At This Tokyo Restaurant, Only One Staff Person Is Visible
The restaurant combines food delivery via conveyor belts with tablets containing menu options. The staff person is there merely to collect customers' payments, which are automatically tallied when empty plates are sent down a chute.
Kecia Lynn has worked as a technical writer, editor, software developer, arts administrator, summer camp director, and television host. A graduate of Case Western Reserve University and the Iowa Writers' Workshop, she is currently living in Iowa City and working on her first novel.

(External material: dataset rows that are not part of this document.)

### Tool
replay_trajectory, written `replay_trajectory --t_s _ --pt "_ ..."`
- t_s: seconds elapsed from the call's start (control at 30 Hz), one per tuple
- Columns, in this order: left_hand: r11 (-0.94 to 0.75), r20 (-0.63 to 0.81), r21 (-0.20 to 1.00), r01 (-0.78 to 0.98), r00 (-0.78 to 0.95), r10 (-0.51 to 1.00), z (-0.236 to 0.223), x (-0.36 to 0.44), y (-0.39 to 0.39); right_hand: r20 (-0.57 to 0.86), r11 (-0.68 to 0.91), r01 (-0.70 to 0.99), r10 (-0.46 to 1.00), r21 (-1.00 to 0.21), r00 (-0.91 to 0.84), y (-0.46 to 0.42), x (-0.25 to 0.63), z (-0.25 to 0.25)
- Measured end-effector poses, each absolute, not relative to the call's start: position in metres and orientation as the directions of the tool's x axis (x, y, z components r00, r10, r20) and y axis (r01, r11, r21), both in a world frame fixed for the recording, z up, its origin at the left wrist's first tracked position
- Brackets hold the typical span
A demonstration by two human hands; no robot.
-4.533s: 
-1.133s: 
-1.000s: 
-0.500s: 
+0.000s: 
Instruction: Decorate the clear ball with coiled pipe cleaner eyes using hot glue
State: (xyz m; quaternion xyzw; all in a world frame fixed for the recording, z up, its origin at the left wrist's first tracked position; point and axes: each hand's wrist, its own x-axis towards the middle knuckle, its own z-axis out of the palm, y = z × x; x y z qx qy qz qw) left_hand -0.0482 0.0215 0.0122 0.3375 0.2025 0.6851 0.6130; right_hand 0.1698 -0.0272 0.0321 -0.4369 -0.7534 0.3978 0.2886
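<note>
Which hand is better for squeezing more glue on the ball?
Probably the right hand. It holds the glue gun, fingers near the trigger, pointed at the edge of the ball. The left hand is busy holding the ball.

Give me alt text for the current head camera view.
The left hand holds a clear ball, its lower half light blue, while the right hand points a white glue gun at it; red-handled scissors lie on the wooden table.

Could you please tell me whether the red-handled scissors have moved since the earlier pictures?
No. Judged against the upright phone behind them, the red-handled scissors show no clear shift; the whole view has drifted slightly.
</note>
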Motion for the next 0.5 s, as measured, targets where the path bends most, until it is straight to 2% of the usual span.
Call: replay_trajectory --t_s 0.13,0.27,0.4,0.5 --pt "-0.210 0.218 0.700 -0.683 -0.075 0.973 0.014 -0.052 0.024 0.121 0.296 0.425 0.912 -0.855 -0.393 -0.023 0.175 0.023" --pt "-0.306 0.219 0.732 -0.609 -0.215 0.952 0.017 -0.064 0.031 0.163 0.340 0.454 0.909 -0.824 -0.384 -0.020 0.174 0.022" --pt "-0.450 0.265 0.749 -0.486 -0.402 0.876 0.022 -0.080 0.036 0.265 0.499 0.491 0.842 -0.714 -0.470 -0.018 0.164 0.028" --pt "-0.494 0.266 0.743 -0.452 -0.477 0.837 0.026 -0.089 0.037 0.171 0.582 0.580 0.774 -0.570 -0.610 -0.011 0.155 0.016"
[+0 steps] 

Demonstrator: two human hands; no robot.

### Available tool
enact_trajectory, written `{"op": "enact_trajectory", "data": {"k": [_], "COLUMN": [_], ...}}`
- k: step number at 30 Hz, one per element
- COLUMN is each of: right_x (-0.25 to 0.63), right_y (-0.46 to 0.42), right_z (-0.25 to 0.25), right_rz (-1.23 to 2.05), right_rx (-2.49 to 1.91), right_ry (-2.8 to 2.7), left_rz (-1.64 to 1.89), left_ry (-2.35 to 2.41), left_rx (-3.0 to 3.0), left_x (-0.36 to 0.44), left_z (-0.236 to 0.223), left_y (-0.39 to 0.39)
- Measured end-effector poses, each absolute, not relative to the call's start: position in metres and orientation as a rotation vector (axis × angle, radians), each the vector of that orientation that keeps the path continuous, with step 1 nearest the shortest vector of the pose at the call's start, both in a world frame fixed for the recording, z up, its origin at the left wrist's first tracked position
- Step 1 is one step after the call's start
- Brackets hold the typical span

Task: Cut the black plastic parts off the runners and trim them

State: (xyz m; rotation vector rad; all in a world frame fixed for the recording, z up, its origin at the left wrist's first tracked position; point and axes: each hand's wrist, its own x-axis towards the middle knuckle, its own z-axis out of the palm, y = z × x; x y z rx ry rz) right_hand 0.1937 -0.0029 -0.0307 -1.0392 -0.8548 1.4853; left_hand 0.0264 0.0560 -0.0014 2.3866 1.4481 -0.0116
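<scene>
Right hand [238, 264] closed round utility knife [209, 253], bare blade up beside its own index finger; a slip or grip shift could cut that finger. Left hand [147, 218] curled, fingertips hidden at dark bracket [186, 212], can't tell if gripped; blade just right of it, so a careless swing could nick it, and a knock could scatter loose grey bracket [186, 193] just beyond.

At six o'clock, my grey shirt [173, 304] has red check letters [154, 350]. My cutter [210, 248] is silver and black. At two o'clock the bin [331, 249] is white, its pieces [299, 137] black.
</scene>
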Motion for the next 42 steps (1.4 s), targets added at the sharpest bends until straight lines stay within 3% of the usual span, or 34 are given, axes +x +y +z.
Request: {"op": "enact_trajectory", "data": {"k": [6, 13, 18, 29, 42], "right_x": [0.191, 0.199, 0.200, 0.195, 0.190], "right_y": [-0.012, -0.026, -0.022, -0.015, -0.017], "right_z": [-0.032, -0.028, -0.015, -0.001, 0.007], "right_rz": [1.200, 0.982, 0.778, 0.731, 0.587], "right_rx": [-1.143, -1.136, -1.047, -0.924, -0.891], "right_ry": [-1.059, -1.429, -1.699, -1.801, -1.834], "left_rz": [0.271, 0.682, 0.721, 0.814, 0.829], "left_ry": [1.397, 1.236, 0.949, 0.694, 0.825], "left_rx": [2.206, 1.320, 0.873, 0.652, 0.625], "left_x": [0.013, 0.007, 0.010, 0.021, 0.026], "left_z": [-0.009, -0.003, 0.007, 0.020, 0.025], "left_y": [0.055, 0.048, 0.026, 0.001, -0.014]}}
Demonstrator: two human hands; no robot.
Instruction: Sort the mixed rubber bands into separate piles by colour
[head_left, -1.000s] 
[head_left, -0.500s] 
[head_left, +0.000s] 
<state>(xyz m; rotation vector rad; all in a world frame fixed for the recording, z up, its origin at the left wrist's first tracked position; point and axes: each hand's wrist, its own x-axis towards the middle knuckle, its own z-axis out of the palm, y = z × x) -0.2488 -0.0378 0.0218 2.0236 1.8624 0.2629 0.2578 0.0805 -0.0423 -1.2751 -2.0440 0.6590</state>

What's the Latest Development?
A Tokyo restaurant is combining automation and dining in a whole new way by eliminating the need for waiters entirely. Customers can select from a variety of dishes passing by on a conveyor belt, but they can also order special items using a touchscreen installed above their table. Those dishes are served to them via a separate conveyor belt within a couple of minutes. For each dish they finish, they dispose of their empty plate by dropping it into a chute located next to the table. Software calculates their bill based on the number of plates, and when they are finished, they simply go to the counter, where the cashier -- the one visible human being in the restaurant -- takes their money.
What's the Big Idea?
Conveyor belt delivery of food items has been used in Japanese restaurants for years, and digital menus have become increasingly popular there and elsewhere. Not only does this restaurant combine the two, it also monitors how many people are eating and what they're eating so that the people in the kitchen -- yes, there are real people doing the cooking, although they're invisible from the floor -- know what new dishes to make. To encourage more eating, the menu displays a game after every fifth plate goes down the chute. Winners receive a small toy as a prize.